Abdelghani Mohamed Salah, Chapra Ammar, Asaad Nidal, Hayat Sajad A
Department of Cardiology, Heart Hospital, Hamad Medical Corporation, Doha, Qatar.
Heart Views. 2020 Apr-Jun;21(2):114-117. doi: 10.4103/HEARTVIEWS.HEARTVIEWS_34_20. Epub 2020 Jun 29.
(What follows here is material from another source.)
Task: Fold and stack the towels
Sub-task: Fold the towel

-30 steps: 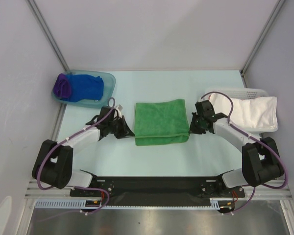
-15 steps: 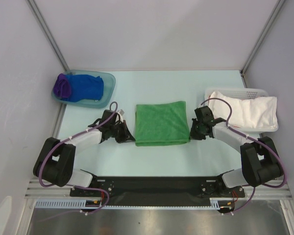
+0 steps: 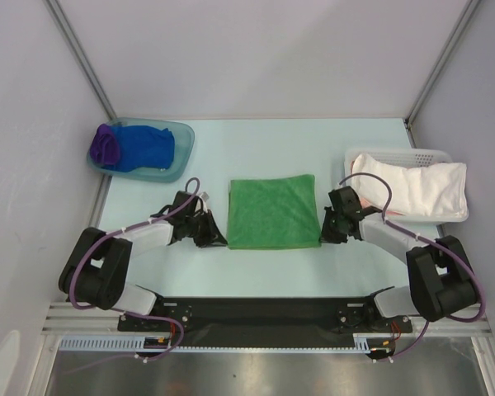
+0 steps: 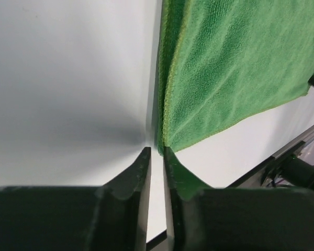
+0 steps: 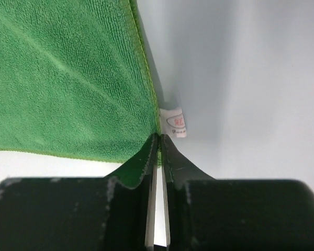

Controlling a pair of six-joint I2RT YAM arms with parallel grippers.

Brugada syndrome (BrS) is a rare genetic disease, of which its clinical manifestations include, but not limited to, syncope or sudden cardiac death. A 30-year-old Bangladeshi male patient with a past medical history of epilepsy was admitted following successful resuscitation from an out of hospital cardiac arrest secondary to ventricular fibrillation. Electrocardiogram (ECG) upon admission was suggestive of BrS type I. His old medical record showed similar ECG 2 months earlier when he had presented with syncope and was diagnosed with seizure. The correlation between BrS and epilepsy has been reported in the literature, discussing whether seizure is an uncommon presentation of BrS or whether epilepsy and BrS share similar genetic mutations that have the potential to cause both arrhythmia and seizures in some patients. Patients who present with seizure and ECG suggestive of Brugada pattern should be evaluated to rule out associated or underlying cardiac arrhythmia.
Brugada综合征(BrS)是一种罕见的遗传性疾病,其临床表现包括但不限于晕厥或心源性猝死。一名30岁的孟加拉男性患者,有癫痫病史,因院外心脏骤停继发室颤成功复苏后入院。入院时心电图(ECG)提示为I型BrS。他的旧病历显示,2个月前他出现晕厥并被诊断为癫痫发作时,心电图与之相似。文献中已报道了BrS与癫痫之间的相关性,探讨癫痫发作是否为BrS的一种不常见表现,或者癫痫和BrS是否共享相似的基因突变,这些基因突变有可能在某些患者中导致心律失常和癫痫发作。出现癫痫发作且心电图提示Brugada图形的患者应进行评估,以排除相关或潜在的心律失常。